Ibnu al-Hashshar berkata, “Allah SWT banyak menyebutkan kata-kata zakat di dalam surat-surat
Makkiyyah, baik secara terang-terangan maupun secara isyarat. Allah juga akan mewujudkan janji-Nya
kepada rasul-Nya dan akan menegakkan serta memberi kemenangan terhadap agamanya, hingga shalat,
zakat, dan kewajiban-kewajiban yang lainnya telah ditetapkan, tetapi zakat tidak diambil kecuali di
Madinah. Persoalan ini tanpa ada khilaf (perbedaan). Ayat yang lainnya adalah firman Allah: “Wa man
ahsanu qaulan mimman da’aa ilallaahi wa ‘amila shaalihan” (QS. Fushilat: 33). Aisyah, Ibnu Umar,
Ikrimah, dan shahabat-shahabat yang lainnya mengatakan bahwa ayat ini diturunkan berkenaan dengan
para muadzin, sedangkan ayat ini Makkiyyah dan adzan belum disyariatkan kecuali di Madinah.

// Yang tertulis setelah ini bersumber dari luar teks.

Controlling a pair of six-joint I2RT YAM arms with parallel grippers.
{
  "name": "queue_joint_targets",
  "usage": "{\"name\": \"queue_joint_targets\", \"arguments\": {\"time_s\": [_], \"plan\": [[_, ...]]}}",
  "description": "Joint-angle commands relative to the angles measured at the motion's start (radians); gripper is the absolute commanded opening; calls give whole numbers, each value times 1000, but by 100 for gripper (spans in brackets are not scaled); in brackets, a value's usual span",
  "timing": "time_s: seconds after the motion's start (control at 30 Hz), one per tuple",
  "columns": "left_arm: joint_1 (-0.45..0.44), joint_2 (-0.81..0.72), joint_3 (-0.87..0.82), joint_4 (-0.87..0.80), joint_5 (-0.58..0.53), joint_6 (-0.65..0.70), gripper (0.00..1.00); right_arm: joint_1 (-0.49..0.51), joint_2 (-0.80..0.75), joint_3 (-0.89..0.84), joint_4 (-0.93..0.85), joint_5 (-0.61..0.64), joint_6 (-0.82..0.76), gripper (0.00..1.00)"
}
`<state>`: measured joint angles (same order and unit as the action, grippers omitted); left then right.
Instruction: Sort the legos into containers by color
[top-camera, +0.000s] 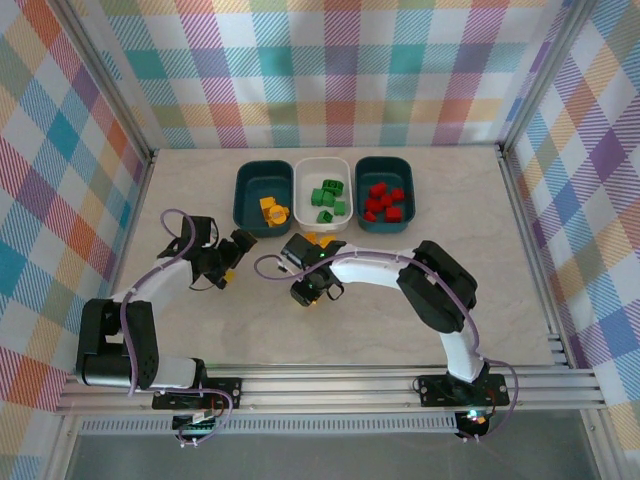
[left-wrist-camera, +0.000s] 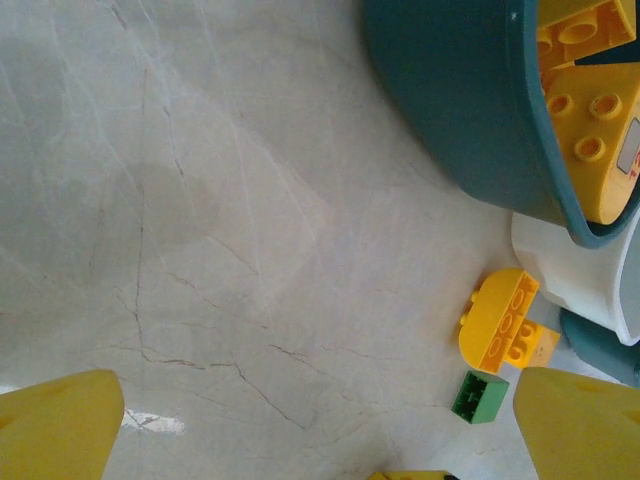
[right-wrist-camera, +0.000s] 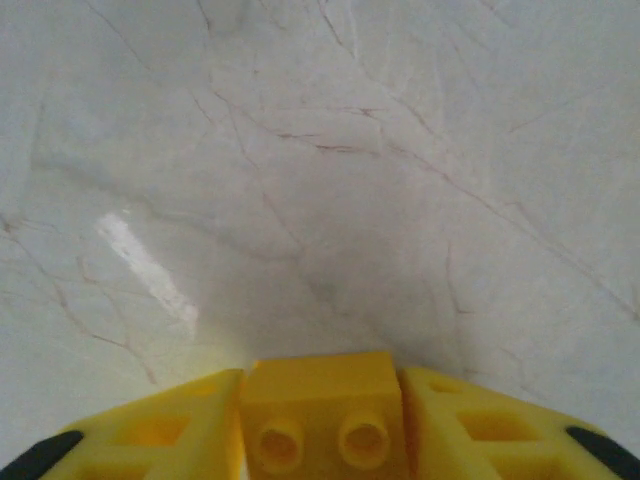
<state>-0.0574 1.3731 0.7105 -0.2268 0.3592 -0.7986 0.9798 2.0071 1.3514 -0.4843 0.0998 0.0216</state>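
Right end effector (right-wrist-camera: 320, 445): narrow, fingers pressed on both sides of yellow lego (right-wrist-camera: 318, 390), studs toward camera, counter (right-wrist-camera: 300, 150) ahead.
Left end effector (left-wrist-camera: 320, 440): spread wide, holding nothing.
Near one of its fingers, on counter: loose yellow brick (left-wrist-camera: 500, 318), green brick (left-wrist-camera: 480, 397) just beside it.
Beyond both end effectors, row of tubs:
- left teal tub (top-camera: 262, 178) with yellow legos (top-camera: 272, 210)
- white tub (top-camera: 322, 170) with green legos (top-camera: 327, 196)
- right teal tub (top-camera: 385, 168) with red legos (top-camera: 384, 202)

Bright, even light; faint glare.
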Motion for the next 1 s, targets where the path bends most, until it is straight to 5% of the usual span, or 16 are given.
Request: {"name": "queue_joint_targets", "arguments": {"time_s": [0.0,0.27,0.57,0.97], "plan": [[3,-24,-7,-12,9,24,100,12,-23,-29,-4,76,6,32],[66,-21,-20,-109,-60,-30,100,-32,-38,145,32,15,63,28],[73,-128,-92,-163,-112,-26,100,-164,174,503,134,-5,137,29],[73,-98,-83,-123,-31,36,100,-253,683,1319,-161,-101,131,34]]}}
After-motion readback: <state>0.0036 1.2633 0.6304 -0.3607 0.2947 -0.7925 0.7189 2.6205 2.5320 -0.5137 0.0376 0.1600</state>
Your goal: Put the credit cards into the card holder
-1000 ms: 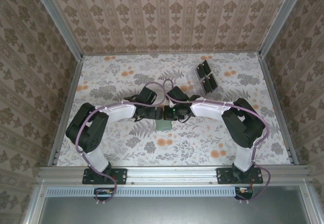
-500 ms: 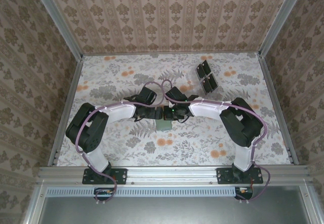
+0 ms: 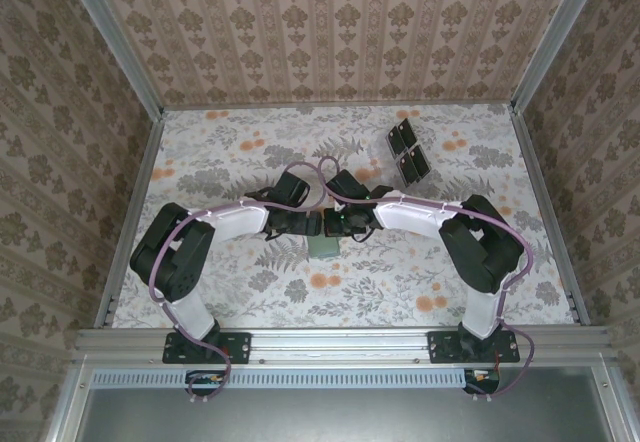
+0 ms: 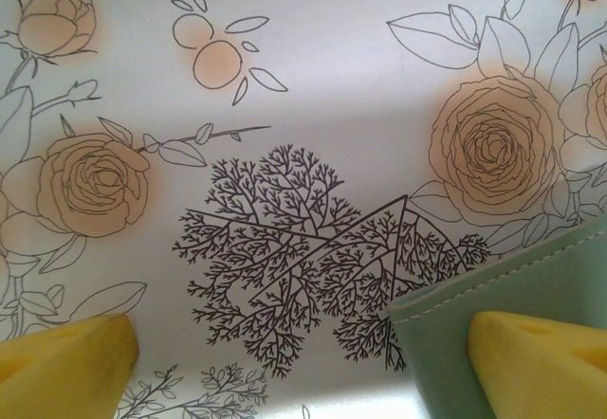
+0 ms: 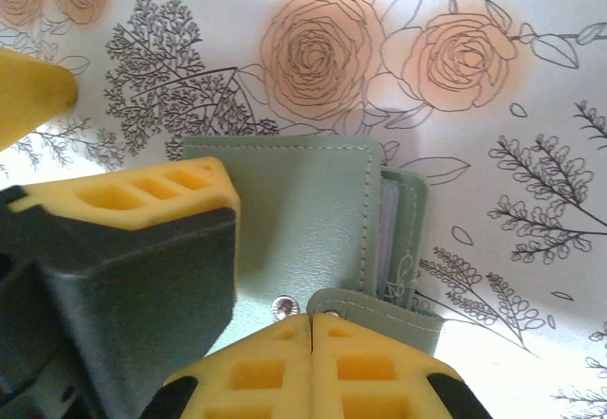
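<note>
Floral tabletop (image 3: 250,152), centre: right hand (image 5: 312,343), closed, apparently pinches the five-o'clock flap of the card holder (image 5: 303,210) to hold it open; left hand (image 4: 299,348), spread wide and empty, braces its corner.

Card holder (image 5: 303,210): matt green leatherette, stitched edge, shiny metal snap (image 5: 281,304). Finger pads (image 5: 256,373): matt yellow plastic. Tabletop (image 4: 332,49): smooth printed sheet.

We take this for a robot test cell in a lab, not a home: aluminium rails (image 3: 130,217) box in a table (image 3: 230,152) whose flower-printed sheet lies under the yellow fingers (image 4: 66,357). Wallpapered panels (image 3: 340,32) stand beyond and beside them, and two arms (image 3: 215,224) are bolted behind.
</note>
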Available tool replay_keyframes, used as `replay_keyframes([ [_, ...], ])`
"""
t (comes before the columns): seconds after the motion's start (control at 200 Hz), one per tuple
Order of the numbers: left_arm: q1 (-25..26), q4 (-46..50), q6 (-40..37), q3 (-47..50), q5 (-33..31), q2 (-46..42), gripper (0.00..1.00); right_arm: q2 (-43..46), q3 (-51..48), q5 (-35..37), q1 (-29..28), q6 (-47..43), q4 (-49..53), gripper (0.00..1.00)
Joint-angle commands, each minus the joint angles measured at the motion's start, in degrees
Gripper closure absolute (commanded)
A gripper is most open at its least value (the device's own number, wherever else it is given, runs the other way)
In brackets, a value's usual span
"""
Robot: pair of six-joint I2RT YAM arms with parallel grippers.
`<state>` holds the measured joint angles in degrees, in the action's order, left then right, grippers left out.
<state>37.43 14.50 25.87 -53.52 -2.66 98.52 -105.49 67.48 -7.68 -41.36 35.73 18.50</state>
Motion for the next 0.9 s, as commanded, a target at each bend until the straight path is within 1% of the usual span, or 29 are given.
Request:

● Sesuatu yg hukumnya lebih dahulu dari pada turunnya ayat

Di antara contoh yang turunnya lebih akhir daripada hukumnya adalah ayat tentang “wudhu”, sebagaimana
diriwayatkan di dalam Shahih Bukhari, dari Aisyah, ia berkata, “Kalungku pernah jatuh di tanah lapang, dan kami
sedang memasuki kota Madinah. Rasulullah saw. turun dan memasukkan untanya, kemudian meletakkan
kepalanya ke pangkuanku sambil tidur. Pada saat itu Abu Bakar datang dan memukulku dengan pukulan yang
keras dan ia berkata, ‘Kamu menahan orang banyak karena kalungmu?’ Kemudian Nabi saw. bangun dan Subuh
pun telah tiba, maka Rasulullah saw. mencari air, tetapi tidak mendapatkannya, maka turunlah: ‘Yaa
ayyuhalladziina aamanu idzaa qum tum ilashshalaati ...’ hingga ‘la’allakum tasykuruun’ (QS. al-Ma’idah: 6).” Ayat
ini berdasarkan Ijmak ulama Madaniyyah, tetapi wudhu itu diwajibkan di Makkah bersamaan dengan
diwajibkannya shalat.
Ibnu Abdil Bar berkata, “Telah dimaklumi menurut seluruh ahli sejarah perang bahwa Rasulullah saw. belum
pernah shalat kecuali dengan wudhusejak di wajibkannya shalat, dan tidak ada yang menolak demikian itu
kecuali orang bodoh dan yang menentang.” Ibnu Abdil Bar berkata, “Hikmah diturunkannya ayat wudhu,
sementara pelaksanaannya didahulukan, agar diwajibkannya wudhu diiringi dengan turunnya ayat.”
Ulama lain mengatakan, “Bisa jadi pada awal ayat diturunkan terlebih dahulu bersamaan dengan diwajibkannya
wudhu, kemudian selebihnya diturunkan, yaitu penyebutan tayamum dalam kisah ini.”